# [TASK]
The answer should reproduce the listing below character for character.

# [INFORMATION SUPPLIED]
───

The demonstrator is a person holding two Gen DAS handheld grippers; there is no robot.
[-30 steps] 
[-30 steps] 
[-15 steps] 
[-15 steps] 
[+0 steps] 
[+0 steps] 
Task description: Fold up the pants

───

# [RESULT OF THE TASK]
The demonstrator is a person holding two Gen DAS handheld grippers; there is no robot.
[-30 steps] 
[-30 steps] 
[-15 steps] 
[-15 steps] 
[+0 steps] 
[+0 steps] 
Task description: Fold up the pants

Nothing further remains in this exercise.